1

i do have an issue with Kerberos credentials. This work is based on a cluster and the keytabs are provided on each datanode. Basically it is an oozie workflow shell action, and it's purpose is to write to HBase by a spark job. If the job is run on cluster mode without oozie, it works as excpected. But with oozie it throws an Exception as follows:

WARN AbstractRpcClient: Exception encountered while connecting to the server 
: javax.security.sasl.SaslException: GSS initiate failed [Caused by 
GSSException: No valid credentials provided (Mechanism level: Failed to find 
any Kerberos tgt)]
18/11/26 15:30:24 ERROR AbstractRpcClient: SASL authentication failed. The 
most likely cause is missing or invalid credentials. Consider 'kinit'.
javax.security.sasl.SaslException: GSS initiate failed [Caused by 
GSSException: No valid credentials provided (Mechanism level: Failed to find 
any Kerberos tgt)]
at 
com.sun.security.sasl.gsskerb.GssKrb5Client.evaluateChallenge
(GssKrb5Client.java:211)
at 
org.apache.hadoop.hbase.security.HBaseSaslRpcClient.
saslConnect(HBaseSaslRpcClient.java:179)
at org.apache.hadoop.hbase.ipc.RpcClientImpl$Connection
.setupSaslConnection(RpcClientImpl.java:611)
at org.apache.hadoop.hbase.ipc.RpcClientImpl$Connection
.access$600(RpcClientImpl.java:156)
at org.apache.hadoop.hbase.ipc.RpcClientImpl$Connection$2
.run(RpcClientImpl.java:737)
at org.apache.hadoop.hbase.ipc.RpcClientImpl$Connection$2
.run(RpcClientImpl.java:734)
at java.security.AccessController.doPrivileged(Native Method)

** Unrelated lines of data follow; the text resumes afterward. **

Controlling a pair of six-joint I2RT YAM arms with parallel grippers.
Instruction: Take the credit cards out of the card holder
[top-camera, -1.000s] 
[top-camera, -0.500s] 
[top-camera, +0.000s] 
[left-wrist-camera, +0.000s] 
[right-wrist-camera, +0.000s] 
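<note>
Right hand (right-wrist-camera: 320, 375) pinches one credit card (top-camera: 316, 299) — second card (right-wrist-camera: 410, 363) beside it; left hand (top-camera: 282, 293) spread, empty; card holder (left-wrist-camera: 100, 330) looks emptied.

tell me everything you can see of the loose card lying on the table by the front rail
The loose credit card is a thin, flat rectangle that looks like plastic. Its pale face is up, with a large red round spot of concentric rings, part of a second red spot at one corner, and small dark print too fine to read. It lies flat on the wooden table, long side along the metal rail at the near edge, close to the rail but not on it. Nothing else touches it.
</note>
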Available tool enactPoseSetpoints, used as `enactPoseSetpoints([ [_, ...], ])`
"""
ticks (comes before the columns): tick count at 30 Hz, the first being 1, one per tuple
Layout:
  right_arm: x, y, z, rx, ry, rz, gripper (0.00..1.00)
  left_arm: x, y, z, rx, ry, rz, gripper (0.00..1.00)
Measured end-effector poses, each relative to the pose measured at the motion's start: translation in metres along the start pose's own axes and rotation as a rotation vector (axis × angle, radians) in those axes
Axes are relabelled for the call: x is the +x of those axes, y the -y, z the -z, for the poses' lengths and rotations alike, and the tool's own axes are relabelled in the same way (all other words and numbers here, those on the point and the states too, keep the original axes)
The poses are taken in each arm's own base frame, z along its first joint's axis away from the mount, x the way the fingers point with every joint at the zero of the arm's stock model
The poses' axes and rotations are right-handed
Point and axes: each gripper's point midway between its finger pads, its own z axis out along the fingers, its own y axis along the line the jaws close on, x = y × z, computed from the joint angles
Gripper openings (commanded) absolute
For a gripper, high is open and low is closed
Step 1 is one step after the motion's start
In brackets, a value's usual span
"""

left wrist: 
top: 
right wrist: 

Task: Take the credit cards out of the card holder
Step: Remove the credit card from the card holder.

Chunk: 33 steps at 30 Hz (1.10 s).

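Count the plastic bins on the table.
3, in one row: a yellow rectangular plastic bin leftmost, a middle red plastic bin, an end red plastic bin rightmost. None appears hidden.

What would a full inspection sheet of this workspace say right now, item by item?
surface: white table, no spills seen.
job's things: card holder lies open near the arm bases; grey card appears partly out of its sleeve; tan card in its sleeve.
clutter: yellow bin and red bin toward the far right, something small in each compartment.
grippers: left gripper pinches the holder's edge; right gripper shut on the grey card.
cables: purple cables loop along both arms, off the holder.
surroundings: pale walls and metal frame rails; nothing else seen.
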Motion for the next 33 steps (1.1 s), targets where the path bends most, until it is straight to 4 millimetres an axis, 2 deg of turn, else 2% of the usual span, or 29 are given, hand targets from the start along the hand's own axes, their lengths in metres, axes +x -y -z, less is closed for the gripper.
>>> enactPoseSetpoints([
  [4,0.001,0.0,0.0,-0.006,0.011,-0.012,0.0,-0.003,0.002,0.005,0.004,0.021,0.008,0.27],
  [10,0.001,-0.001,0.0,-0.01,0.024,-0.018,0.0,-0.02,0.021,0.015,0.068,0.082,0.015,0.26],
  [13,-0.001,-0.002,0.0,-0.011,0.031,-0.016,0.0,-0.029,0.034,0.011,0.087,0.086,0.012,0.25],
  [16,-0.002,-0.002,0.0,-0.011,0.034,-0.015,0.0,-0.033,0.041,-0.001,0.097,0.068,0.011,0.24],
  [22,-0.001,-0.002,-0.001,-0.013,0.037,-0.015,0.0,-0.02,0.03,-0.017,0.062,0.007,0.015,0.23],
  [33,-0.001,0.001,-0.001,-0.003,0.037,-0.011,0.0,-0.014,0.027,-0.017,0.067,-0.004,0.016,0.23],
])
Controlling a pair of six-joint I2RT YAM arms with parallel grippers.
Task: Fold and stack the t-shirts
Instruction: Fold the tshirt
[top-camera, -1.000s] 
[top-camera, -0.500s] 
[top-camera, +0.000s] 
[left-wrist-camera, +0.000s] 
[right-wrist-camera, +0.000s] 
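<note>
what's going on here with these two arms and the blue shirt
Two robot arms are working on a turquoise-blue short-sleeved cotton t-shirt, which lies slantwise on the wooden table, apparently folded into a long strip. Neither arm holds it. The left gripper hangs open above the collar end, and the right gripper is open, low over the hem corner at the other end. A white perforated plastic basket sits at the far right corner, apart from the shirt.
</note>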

The oozie shell action looks like:

<action name="spark-hbase" retry-max="${retryMax}" retry-interval="${retryInterval}">
<shell xmlns="uri:oozie:shell-action:0.3">
  <exec>submit.sh</exec>
  <env-var>QUEUE_NAME=${queueName}</env-var>
  <env-var>PRINCIPAL=${principal}</env-var>
  <env-var>KEYTAB=${keytab}</env-var>
  <env-var>VERBOSE=${verbose}</env-var>
  <env-var>CURR_DATE=${firstNotNull(currentDate, "")}</env-var>
  <env-var>DATA_TABLE=${dataTable}</env-var>
  <file>bin/submit.sh</file>
</shell>
<ok to="end"/>
<error to="kill"/>
</action>

submit.sh file's spark-submit command looks like:

enter code here
CLASS="App class location"
JAR="compiled jar file"

HBASE_JARS="HBase jars"
HBASE_CONF='hbase-site.xml location'

HIVE_JARS="Hive jars"
HIVE_CONF='tez-site.xml location'

HADOOP_CONF='hdfs-site.xml location'

SPARK_BIN_DIR="spark2-client bin directory location"

${SPARK_BIN_DIR}/spark-submit \
  --class ${CLASS} \
  --principal "${PRINCIPAL}" \
  --keytab "${KEYTAB}" \
  --master yarn \
  --deploy-mode cluster \
  --driver-memory 10G \
  --executor-memory 4G \
  --num-executors 10 \
  --conf spark.default.parallelism=24 \
  --jars ${HBASE_JARS},${HIVE_JARS} \
  --files ${HBASE_CONF},${HIVE_CONF},${HADOOP_CONF} \
  --conf spark.ui.port=4042 \
  --conf "spark.executor.extraJavaOptions=-verbose:class - 
  Dsun.security.krb5.debug=true" \
  --conf "spark.driver.extraJavaOptions=-verbose:class - 
  Dsun.security.krb5.debug=true" \
  --queue "${QUEUE_NAME}" \
  ${JAR} \
    --app.name "spark-hbase" \
    --data.table "${DATA_TABLE}" \
    --verbose
  • All I can tell you about Spark+Kerberos+HBase is in https://stackoverflow.com/questions/44265562/spark-on-yarn-secured-hbase - enjoy... – Samson Scharfrichter Nov 26 '18 at 17:28
  • Thanks for the reply, I took a look on this link, but my problem is that the obtainDelegationTokens for HBase via oozie are not working. One more thing, I try to write to HBase via a Hive table backed on HBase. So there is a spark job which writes to Hive table backed to HBase. – Ardian Koltraka Nov 27 '18 at 16:36
  • Oozie cannot create Kerberos tickets for your job, simply because it does not have your password... All it can do is request HDFS/Yarn/Hive/HBase to create **auth tokens** at your name (because `oozie` is a trusted, privileged "proxy" account). Except that Hive & HBase tokens are created **only** if you specify the appropriate `credentials` in your action. Cf. https://stackoverflow.com/questions/33212535/passing-hbase-credentials-in-oozie-java-action – Samson Scharfrichter Nov 27 '18 at 23:08
  • Thank you for the suggestions, i got it working by doing basically two steps: 1) By creating a softlink of hbase-site.xml in /etc/spark2/conf on the host where the Spark job is submitted from: ln -s /etc/hbase/conf/hbase-site.xml /etc/spark2/conf/hbase-site.xml 2) By adding a kinit command in the shell script before the spark-submit command: kinit -kt "${KEYTAB}" "${PRINCIPAL}" – Ardian Koltraka Nov 28 '18 at 16:04

1 Answers1

0

Creating soft link on all the nodes in cluster may not always be feasible. We resolved it by adding hbase configuration directory in spark configuration by overriding SPARK_CONF_DIR environment variable in the shell before the spark-submit command.

export SPARK_CONF_DIR=/etc/spark2/conf:/etc/hbase/conf
Ami Ranjan
  • 26
  • 4